# [YOUR INSTRUCTIONS]
Please reproduce, exactly and in full, the lines from the one containing "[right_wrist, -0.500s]" to the end of the material below.
BEGIN
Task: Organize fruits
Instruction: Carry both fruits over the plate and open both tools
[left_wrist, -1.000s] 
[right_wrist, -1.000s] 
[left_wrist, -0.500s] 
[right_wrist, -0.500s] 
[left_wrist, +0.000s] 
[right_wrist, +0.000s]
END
# [ANSWER SPACE]
[right_wrist, -0.500s] 
[left_wrist, +0.000s] 
[right_wrist, +0.000s]

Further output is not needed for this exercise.